**YOUR ASSIGNMENT**
What is needed is a word-for-word copy of the lines below from the one with "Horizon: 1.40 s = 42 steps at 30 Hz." through the one with "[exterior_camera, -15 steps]", both included, with every picture left out.

**DATA SHOWN**
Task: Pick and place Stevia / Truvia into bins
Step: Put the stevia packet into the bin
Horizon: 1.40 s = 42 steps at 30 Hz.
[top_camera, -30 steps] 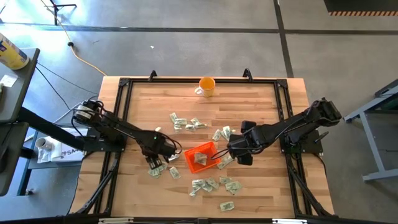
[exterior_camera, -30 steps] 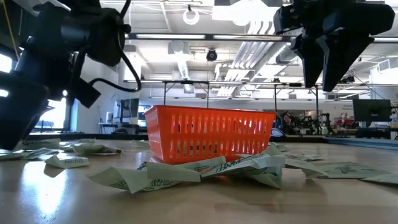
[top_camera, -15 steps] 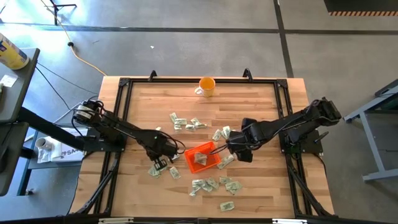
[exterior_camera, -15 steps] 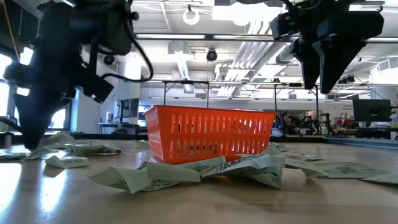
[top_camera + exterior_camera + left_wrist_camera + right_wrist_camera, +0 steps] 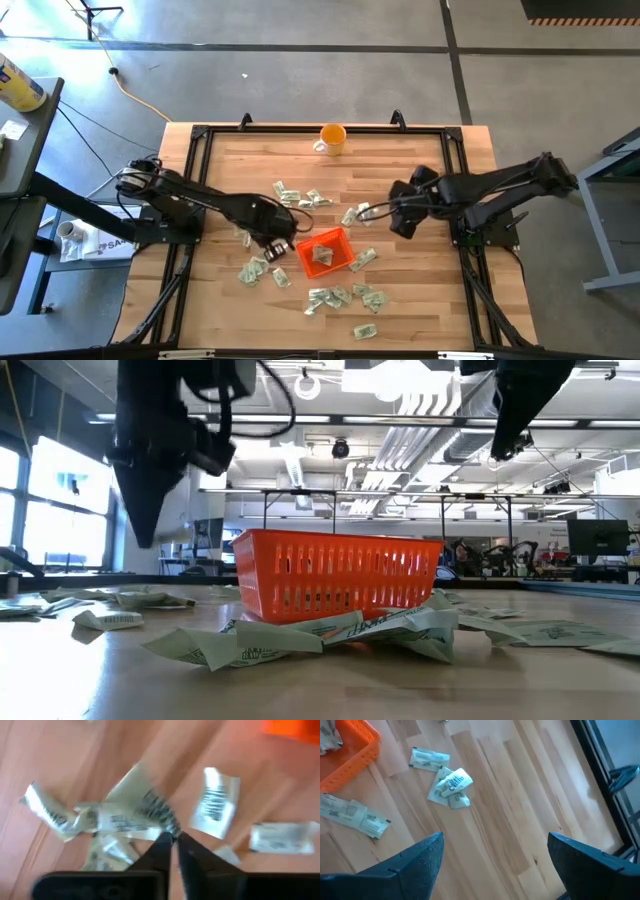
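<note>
Left gripper (image 5: 172, 837) fingers pinched on pale green-white paper sachet (image 5: 137, 812), just beside shallow orange-red plastic tray (image 5: 323, 251), nearer arm. Right gripper (image 5: 492, 855) fingers wide apart, empty.

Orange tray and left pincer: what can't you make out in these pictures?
- Orange tray: in the low view, its mesh wall hides what lies inside.
- Left pincer: in the left wrist view it is shut, its tips overlapping a sachet; whether it grips it is unclear.
- Sachet print: too small in the high view.
</note>
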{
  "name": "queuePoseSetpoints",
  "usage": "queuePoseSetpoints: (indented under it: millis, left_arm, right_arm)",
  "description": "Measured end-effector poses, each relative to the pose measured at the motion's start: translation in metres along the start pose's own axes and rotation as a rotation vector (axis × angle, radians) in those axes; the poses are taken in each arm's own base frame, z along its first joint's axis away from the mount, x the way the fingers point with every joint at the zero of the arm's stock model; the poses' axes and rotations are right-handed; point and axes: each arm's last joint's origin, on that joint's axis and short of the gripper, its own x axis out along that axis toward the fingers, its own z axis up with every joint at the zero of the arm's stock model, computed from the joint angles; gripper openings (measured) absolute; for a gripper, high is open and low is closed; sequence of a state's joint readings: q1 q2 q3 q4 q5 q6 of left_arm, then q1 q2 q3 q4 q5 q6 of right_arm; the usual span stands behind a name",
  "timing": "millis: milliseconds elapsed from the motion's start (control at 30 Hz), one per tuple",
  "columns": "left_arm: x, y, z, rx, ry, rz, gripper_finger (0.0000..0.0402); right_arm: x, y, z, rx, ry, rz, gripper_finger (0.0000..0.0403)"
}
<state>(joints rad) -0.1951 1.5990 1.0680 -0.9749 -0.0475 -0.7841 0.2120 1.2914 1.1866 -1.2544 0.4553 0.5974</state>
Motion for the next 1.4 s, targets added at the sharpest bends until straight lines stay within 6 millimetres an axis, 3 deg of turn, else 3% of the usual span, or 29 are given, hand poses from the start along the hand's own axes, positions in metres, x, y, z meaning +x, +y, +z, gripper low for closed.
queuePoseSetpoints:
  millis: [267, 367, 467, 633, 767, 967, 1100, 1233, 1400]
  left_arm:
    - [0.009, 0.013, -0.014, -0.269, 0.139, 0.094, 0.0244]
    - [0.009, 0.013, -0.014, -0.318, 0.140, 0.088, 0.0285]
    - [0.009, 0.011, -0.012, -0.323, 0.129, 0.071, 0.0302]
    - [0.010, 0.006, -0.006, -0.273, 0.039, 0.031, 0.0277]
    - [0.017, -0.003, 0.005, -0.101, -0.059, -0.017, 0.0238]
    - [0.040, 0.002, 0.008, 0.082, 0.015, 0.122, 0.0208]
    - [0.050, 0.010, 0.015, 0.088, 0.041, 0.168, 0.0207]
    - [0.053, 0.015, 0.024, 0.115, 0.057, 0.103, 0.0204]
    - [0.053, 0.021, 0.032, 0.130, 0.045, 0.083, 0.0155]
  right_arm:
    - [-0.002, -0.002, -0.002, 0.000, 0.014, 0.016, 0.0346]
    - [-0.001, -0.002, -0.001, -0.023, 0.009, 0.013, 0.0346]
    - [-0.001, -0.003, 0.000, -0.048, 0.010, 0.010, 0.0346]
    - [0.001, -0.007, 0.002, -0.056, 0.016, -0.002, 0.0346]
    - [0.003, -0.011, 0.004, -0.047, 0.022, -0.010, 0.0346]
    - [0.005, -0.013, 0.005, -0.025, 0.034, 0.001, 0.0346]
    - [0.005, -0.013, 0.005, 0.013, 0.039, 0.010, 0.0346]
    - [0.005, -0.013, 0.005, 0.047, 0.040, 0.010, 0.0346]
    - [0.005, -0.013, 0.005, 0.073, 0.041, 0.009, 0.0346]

**RESPONSE FOR THIS EXERCISE**
Horizon: 1.40 s = 42 steps at 30 Hz.
[top_camera, -30 steps] 
[exterior_camera, -30 steps] 
[top_camera, -15 steps] 
[exterior_camera, -15 steps] 

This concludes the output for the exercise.